Belts Off

A project log for Tape Artchive

Images with audio on cassette tape

Blaine MurphyBlaine Murphy 10/06/2017 at 23:280 Comments

Last night I got the Sony deck working again by replacing the missing belts with rubber bands. This seemed to work, but introduced a lot of flutter, and put tension on the pulleys. This made me unhappy so I went in search of a better solution. I scoured Hifi Engine for a service manual, but I didn't find an exact match. I did find a few units similar in appearance; notably the TC-FX110. The exploded view of the cassette mechanism looked like the one in the TC-FX160:

I goofed by guessing the belt placement in the previous log. The exploded view shows the correct placement of the belts and also shows part numbers for the belts (3-390-855-01, 3-390-816-01). I googled around a bit for replacements, but decided to try out a different rubber band approach.

I split a large folder band into two almost square strips that looked about the same size as the original. I wrapped the band around each set of pulleys and cut the two belts from it. I joined these belts at the edges with superglue and marked each with a different color to mark where they went.

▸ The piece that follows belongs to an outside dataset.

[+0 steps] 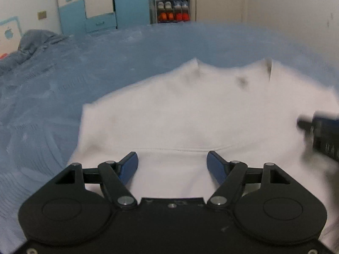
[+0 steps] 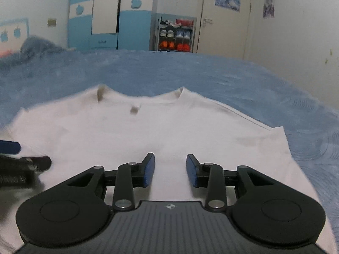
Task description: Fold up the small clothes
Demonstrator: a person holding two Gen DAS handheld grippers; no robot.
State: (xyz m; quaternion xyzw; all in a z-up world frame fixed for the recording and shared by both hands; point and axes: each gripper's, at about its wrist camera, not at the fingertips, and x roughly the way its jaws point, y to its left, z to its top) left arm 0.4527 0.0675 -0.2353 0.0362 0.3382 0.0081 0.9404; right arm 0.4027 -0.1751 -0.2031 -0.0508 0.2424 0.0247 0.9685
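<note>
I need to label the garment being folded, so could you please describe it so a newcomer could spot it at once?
Start at the wide blue bedspread that fills the foreground. The white garment lies spread on it, directly beneath both grippers. It is the only white item there; the crumpled grey-blue fabric lies apart at the far left.

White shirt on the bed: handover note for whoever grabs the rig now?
Left gripper: open, empty, over the near part of the white shirt.
Right gripper: open, empty, over the same shirt, beside the left one.
Shirt lies spread on the blue bedspread, its notched edge on the far side; a seam runs just beyond the left gripper.
Done: shirt laid out; no clear fold visible.
Left: grasp an edge and make the folds.
</note>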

I installed the bands according to the exploded view. The belts were much easier to install this time around.

The new "belts" made the problem worse. Flutter was now very obvious on the tape I tested with. Not all was bad, though; fast-forward was no longer broken. I think this arrangement of the belts is correct, but the elasticity of the rubber bands causes the flywheel to fluctuate in speed.

I tried replacing the rubber bands with thread tied onto the pulleys. This looked promising with no tape in, but the tread slipped under load.

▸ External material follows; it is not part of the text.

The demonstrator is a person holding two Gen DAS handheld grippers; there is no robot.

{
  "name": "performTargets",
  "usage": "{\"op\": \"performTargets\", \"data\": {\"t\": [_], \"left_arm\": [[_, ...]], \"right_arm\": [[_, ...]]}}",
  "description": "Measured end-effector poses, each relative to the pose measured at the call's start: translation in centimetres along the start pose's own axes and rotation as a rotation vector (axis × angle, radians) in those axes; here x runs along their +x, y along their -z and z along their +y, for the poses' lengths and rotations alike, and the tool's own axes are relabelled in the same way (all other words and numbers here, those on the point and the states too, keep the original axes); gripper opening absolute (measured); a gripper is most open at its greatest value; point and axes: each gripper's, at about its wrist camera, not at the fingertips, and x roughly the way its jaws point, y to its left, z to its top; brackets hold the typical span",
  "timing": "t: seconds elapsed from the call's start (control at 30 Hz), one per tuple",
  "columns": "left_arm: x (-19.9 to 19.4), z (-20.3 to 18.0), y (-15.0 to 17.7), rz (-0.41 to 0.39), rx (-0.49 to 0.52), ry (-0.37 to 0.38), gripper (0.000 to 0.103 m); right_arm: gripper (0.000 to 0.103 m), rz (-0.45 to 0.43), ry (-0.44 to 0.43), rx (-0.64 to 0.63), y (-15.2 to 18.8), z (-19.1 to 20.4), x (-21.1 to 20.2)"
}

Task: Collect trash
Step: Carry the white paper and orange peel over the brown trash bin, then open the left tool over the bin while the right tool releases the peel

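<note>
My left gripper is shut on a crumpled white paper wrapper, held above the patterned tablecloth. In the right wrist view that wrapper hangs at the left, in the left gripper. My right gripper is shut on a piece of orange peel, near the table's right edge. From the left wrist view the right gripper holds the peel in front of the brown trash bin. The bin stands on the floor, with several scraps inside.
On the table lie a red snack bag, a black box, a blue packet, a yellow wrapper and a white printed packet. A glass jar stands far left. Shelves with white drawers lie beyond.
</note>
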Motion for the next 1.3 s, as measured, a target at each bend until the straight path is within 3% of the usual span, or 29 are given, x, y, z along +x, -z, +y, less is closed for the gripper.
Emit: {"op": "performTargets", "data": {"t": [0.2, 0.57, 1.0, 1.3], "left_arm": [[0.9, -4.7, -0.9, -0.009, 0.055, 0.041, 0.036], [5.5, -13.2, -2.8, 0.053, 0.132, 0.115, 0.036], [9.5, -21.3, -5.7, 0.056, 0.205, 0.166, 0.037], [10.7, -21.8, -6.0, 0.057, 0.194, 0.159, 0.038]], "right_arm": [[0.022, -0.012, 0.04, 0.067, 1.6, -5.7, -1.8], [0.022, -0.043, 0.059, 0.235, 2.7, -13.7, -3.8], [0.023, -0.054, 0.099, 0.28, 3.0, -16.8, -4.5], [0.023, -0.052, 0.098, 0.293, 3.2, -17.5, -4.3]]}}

Not wanting to give up I went to Wal-Mart to look for potential belt materials. I found a product called "Princess Elastic Cord".

This is a cord made of a rubber-like material, but seems less elastic than rubber bands. I used the rubber band belts as a guide to cut belts from the elastic cord.

I installed the belts and played the test tape. The flutter was very reduced -- but still there. The belt driving the capstan was a little loose, so I removed a couple centimeters and tried again.

This was it! The test tape had very little audible flutter compared to other playthroughs (I don't have golden ears, YMMV). I'm curious to see how these belts hold up. Now that I have a working recorder I can focus on getting the sound from a tape player into a mobile phone.

This was not it. The recording I used for testing fooled me into thinking there was very little flutter. I have since tried a different recording and found the elastic belts to be very poor. The next log has more details about this realization.